EXERCISE PROMPT → Print the data exactly as written, but leave out each picture.

*** DATA FOR THIS TASK ***

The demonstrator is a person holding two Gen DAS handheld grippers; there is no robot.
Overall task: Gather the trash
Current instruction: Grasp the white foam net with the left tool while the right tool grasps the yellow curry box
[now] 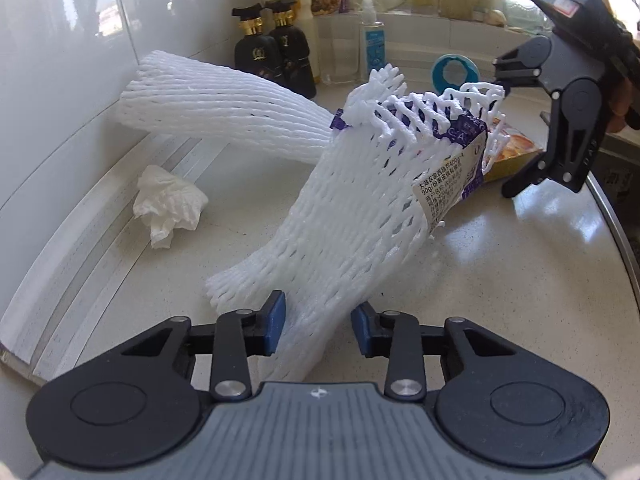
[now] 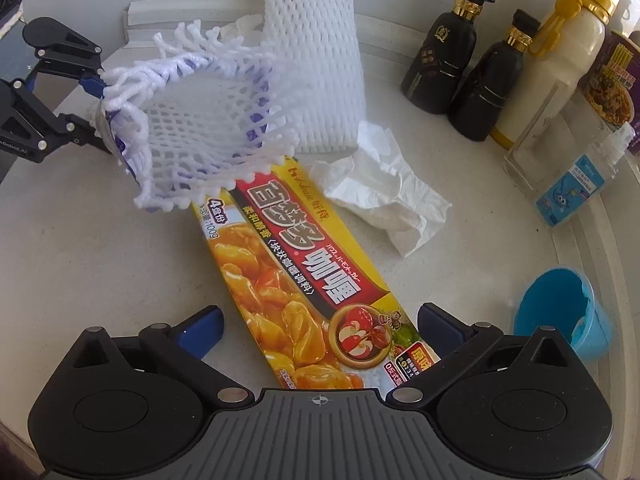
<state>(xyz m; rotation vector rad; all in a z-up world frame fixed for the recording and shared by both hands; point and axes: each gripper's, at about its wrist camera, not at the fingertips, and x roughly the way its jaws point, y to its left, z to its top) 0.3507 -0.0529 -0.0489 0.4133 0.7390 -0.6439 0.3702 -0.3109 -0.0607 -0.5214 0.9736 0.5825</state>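
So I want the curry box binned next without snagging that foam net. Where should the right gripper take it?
Grip the curry box at its near end, across the narrow width, coming in low along the counter from that end. The box lies flat and long, and the right gripper, open, already straddles it there. The far end sits under the foam net, so I would avoid it.

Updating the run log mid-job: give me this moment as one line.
left gripper: shut on foam net | right gripper: open, straddling curry box | tissue: on counter
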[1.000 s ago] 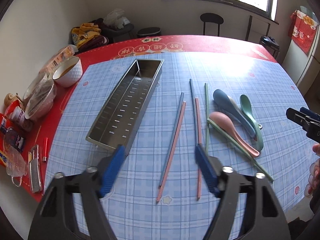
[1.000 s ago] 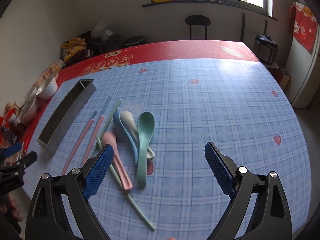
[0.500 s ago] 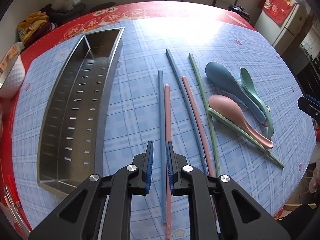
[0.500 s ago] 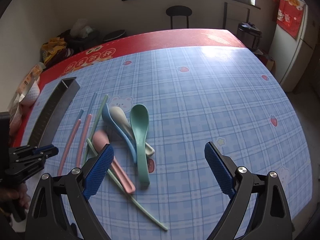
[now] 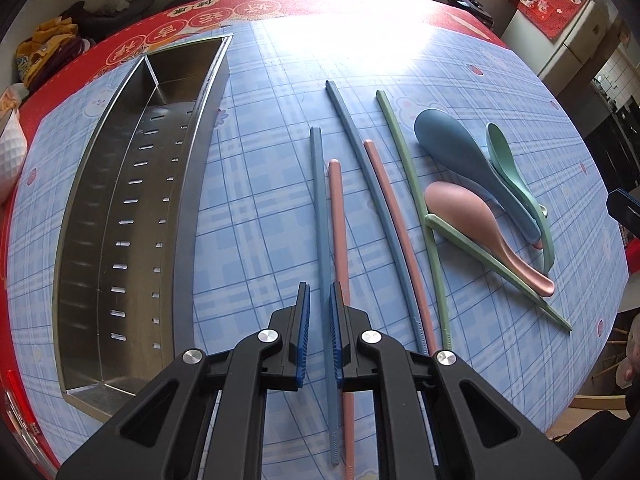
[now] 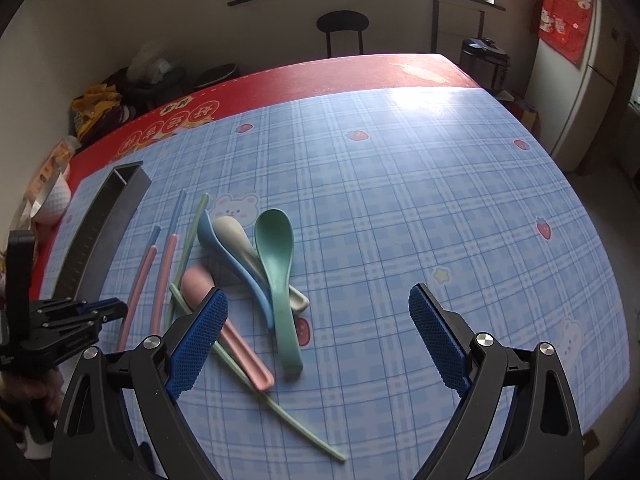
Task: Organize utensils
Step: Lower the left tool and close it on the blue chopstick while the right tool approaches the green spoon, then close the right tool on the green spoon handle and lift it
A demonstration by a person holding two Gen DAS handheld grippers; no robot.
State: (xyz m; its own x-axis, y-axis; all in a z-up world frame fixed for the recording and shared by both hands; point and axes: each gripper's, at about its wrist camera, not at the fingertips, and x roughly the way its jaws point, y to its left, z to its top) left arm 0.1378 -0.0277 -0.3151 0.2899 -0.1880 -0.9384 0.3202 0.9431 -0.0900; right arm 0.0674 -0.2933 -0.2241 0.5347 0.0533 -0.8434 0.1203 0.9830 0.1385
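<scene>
My left gripper (image 5: pixel 319 332) is closed down around a blue chopstick (image 5: pixel 318 200) lying on the blue checked tablecloth, with a pink chopstick (image 5: pixel 338 216) just right of it. A second blue chopstick (image 5: pixel 360 160), a pink one (image 5: pixel 394 216) and two green ones (image 5: pixel 404 156) lie further right. Blue (image 5: pixel 456 148), pink (image 5: pixel 464 212) and green (image 5: pixel 508 164) spoons lie in a pile at the right; the pile also shows in the right wrist view (image 6: pixel 276 264). A long steel tray (image 5: pixel 120 208) lies at the left. My right gripper (image 6: pixel 316 336) is open and empty above the table.
A white bowl (image 5: pixel 10 152) and packets stand at the left table edge on the red cloth. A stool (image 6: pixel 342 24) and a fridge (image 6: pixel 576 92) stand beyond the table. The left gripper shows in the right wrist view (image 6: pixel 92 312).
My left gripper has come down over the chopsticks and closed from wide open onto the blue chopstick. My right gripper stays open and has shifted only slightly.
</scene>
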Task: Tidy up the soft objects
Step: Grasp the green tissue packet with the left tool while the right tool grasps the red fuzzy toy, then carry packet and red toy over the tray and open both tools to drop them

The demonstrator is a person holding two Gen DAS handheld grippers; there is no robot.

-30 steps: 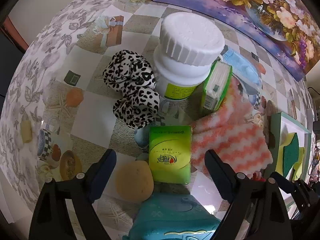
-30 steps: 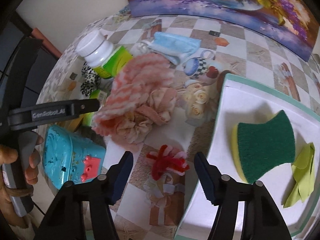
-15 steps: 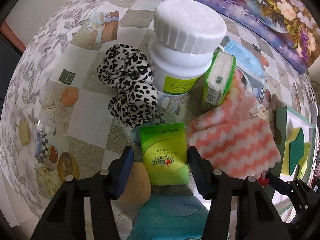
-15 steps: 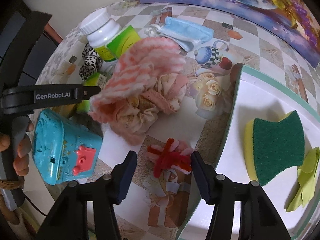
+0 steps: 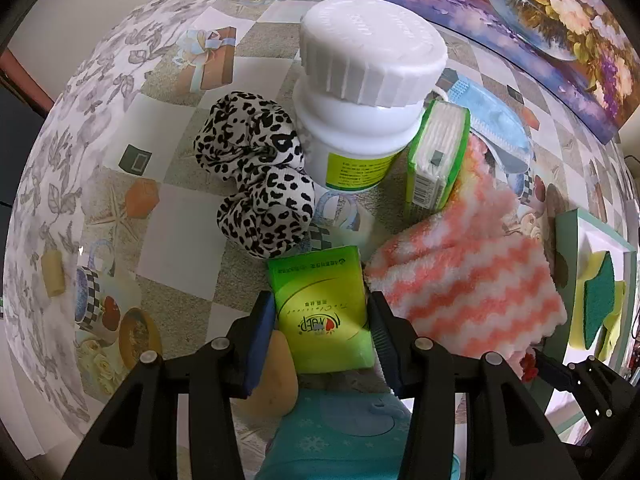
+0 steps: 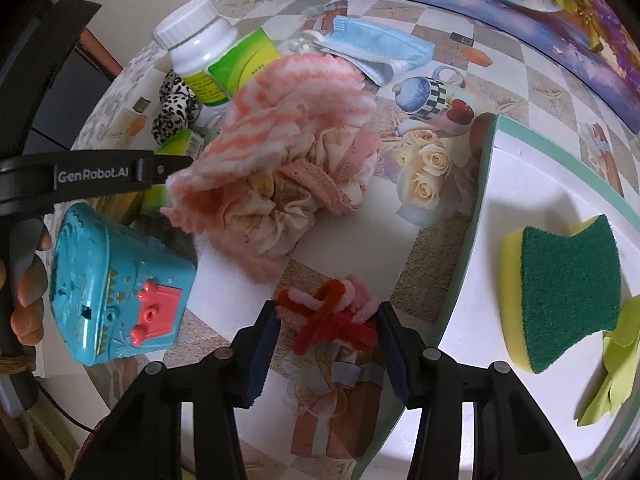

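between the pads of my left hand-held gripper [image 5: 322, 326] sits the green tissue pack [image 5: 322, 314], both jaws pressed against its sides, so i read that as a firm clamp while it lies on the tabletop [image 5: 120, 184]. my right hand-held gripper [image 6: 327, 330] has closed in around the red and pink fuzzy tie [image 6: 330, 320], pads touching its edges, a grip on it as far as i can judge, with the tie low over the tabletop just beside the tray [image 6: 486, 184]. the tray holds a green and yellow sponge [image 6: 560, 292] and a lime cloth [image 6: 616, 364], so i take those two as sorted. much is left outside it: the pink striped towel [image 6: 296, 104] heaped on a cream scrunchie [image 6: 280, 208], the leopard scrunchie [image 5: 260, 184], the blue face mask [image 6: 380, 46], a second tissue pack [image 5: 436, 160] leaning by the white bottle [image 5: 368, 92], and a tan sponge [image 5: 274, 380] near my left jaws. the bottle and the teal toy [image 6: 116, 284] are hard, so i'd guess they stay out. by my reckoning the job is in its early part, two pieces in hand and neither yet carried across.
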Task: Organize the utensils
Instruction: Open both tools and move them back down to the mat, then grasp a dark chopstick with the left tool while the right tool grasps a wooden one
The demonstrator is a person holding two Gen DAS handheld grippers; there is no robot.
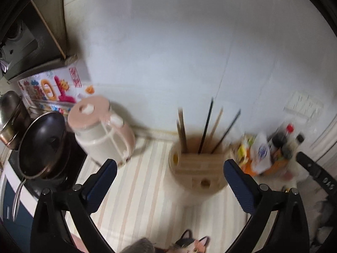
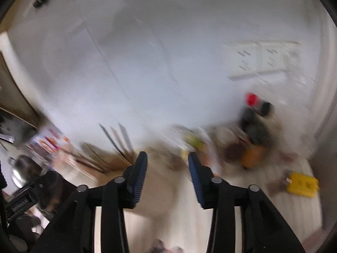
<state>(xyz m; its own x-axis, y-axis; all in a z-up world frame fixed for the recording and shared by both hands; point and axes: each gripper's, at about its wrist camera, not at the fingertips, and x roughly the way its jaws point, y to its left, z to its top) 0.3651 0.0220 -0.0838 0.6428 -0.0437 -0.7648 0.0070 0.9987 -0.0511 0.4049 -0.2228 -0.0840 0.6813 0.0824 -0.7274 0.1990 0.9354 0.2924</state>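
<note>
Wooden holder (image 1: 199, 168), five chopsticks (image 1: 207, 126), one kettle (image 1: 103, 132)

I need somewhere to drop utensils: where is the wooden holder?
Left wrist view: the wooden holder stands centre on the striped counter, between the kettle and the bottles.

The left tongs (image 1: 170, 169) stand wide apart with nothing between their pads. Just beyond them on the striped tabletop (image 1: 134, 189) sits a round wooden utensil holder (image 1: 199, 168) with chopsticks (image 1: 207, 124) upright in it. A pink kettle (image 1: 103, 130) stands to its left.
</note>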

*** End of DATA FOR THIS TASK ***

SOLUTION FOR THIS PROBLEM →
The demonstrator is a person holding two Gen DAS handheld grippers; there is no robot.
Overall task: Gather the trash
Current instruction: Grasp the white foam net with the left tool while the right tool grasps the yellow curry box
[now] 
[now] 
<state>(xyz m; rotation vector rad; all in a z-up world frame fixed for the recording and shared by both hands; point and axes: each gripper's, at about its wrist camera, not at the fingertips, and x roughly the way its jaws point, y to its left, z to its top) 0.3507 -0.0529 -0.0489 0.4133 0.7390 -0.6439 0.3702 -0.3109 -0.0607 -0.5214 0.9736 0.5825</state>
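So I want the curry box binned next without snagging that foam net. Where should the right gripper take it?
Grip the curry box at its near end, across the narrow width, coming in low along the counter from that end. The box lies flat and long, and the right gripper, open, already straddles it there. The far end sits under the foam net, so I would avoid it.

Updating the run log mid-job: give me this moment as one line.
left gripper: shut on foam net | right gripper: open, straddling curry box | tissue: on counter
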[1.000 s ago] 
[1.000 s ago] 
[0.500 s ago] 
[0.500 s ago] 
[now] 
[now] 
Task: Organize utensils
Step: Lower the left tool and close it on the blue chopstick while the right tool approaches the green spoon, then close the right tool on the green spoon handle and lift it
A demonstration by a person holding two Gen DAS handheld grippers; no robot.
State: (xyz m; its own x-axis, y-axis; all in a z-up world frame fixed for the recording and shared by both hands; point and axes: each gripper's, at about its wrist camera, not at the fingertips, and x roughly the way its jaws point, y to its left, z to its top) left arm 0.1378 -0.0277 -0.3151 0.2899 -0.1880 -0.9384 0.3202 0.9431 -0.0900; right arm 0.0674 -0.2933 -0.2241 0.5347 0.0533 -0.8434 0.1203 0.9830 0.1385
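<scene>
My left gripper (image 5: pixel 319 332) is closed down around a blue chopstick (image 5: pixel 318 200) lying on the blue checked tablecloth, with a pink chopstick (image 5: pixel 338 216) just right of it. A second blue chopstick (image 5: pixel 360 160), a pink one (image 5: pixel 394 216) and two green ones (image 5: pixel 404 156) lie further right. Blue (image 5: pixel 456 148), pink (image 5: pixel 464 212) and green (image 5: pixel 508 164) spoons lie in a pile at the right; the pile also shows in the right wrist view (image 6: pixel 276 264). A long steel tray (image 5: pixel 120 208) lies at the left. My right gripper (image 6: pixel 316 336) is open and empty above the table.
A white bowl (image 5: pixel 10 152) and packets stand at the left table edge on the red cloth. A stool (image 6: pixel 342 24) and a fridge (image 6: pixel 576 92) stand beyond the table. The left gripper shows in the right wrist view (image 6: pixel 92 312).
My left gripper has come down over the chopsticks and closed from wide open onto the blue chopstick. My right gripper stays open and has shifted only slightly.
</scene>
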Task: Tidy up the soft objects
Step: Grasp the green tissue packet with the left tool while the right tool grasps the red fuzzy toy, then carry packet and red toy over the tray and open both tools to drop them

The demonstrator is a person holding two Gen DAS handheld grippers; there is no robot.

-30 steps: 
-30 steps: 
-15 steps: 
-15 steps: 
+0 steps: 
+0 steps: 

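between the pads of my left hand-held gripper [image 5: 322, 326] sits the green tissue pack [image 5: 322, 314], both jaws pressed against its sides, so i read that as a firm clamp while it lies on the tabletop [image 5: 120, 184]. my right hand-held gripper [image 6: 327, 330] has closed in around the red and pink fuzzy tie [image 6: 330, 320], pads touching its edges, a grip on it as far as i can judge, with the tie low over the tabletop just beside the tray [image 6: 486, 184]. the tray holds a green and yellow sponge [image 6: 560, 292] and a lime cloth [image 6: 616, 364], so i take those two as sorted. much is left outside it: the pink striped towel [image 6: 296, 104] heaped on a cream scrunchie [image 6: 280, 208], the leopard scrunchie [image 5: 260, 184], the blue face mask [image 6: 380, 46], a second tissue pack [image 5: 436, 160] leaning by the white bottle [image 5: 368, 92], and a tan sponge [image 5: 274, 380] near my left jaws. the bottle and the teal toy [image 6: 116, 284] are hard, so i'd guess they stay out. by my reckoning the job is in its early part, two pieces in hand and neither yet carried across.
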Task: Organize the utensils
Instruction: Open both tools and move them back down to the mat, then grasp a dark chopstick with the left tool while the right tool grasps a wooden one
The demonstrator is a person holding two Gen DAS handheld grippers; there is no robot.
<state>(xyz m; its own x-axis, y-axis; all in a z-up world frame fixed for the recording and shared by both hands; point and axes: each gripper's, at about its wrist camera, not at the fingertips, and x roughly the way its jaws point, y to its left, z to its top) 0.3651 0.0220 -0.0838 0.6428 -0.0437 -0.7648 0.0070 0.9987 -0.0511 0.4049 -0.2228 -0.0840 0.6813 0.0824 -0.7274 0.1990 0.9354 0.2924</state>
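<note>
Wooden holder (image 1: 199, 168), five chopsticks (image 1: 207, 126), one kettle (image 1: 103, 132)

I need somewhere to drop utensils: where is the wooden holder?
Left wrist view: the wooden holder stands centre on the striped counter, between the kettle and the bottles.

The left tongs (image 1: 170, 169) stand wide apart with nothing between their pads. Just beyond them on the striped tabletop (image 1: 134, 189) sits a round wooden utensil holder (image 1: 199, 168) with chopsticks (image 1: 207, 124) upright in it. A pink kettle (image 1: 103, 130) stands to its left.
</note>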

For this exercise, nothing more remains to be done.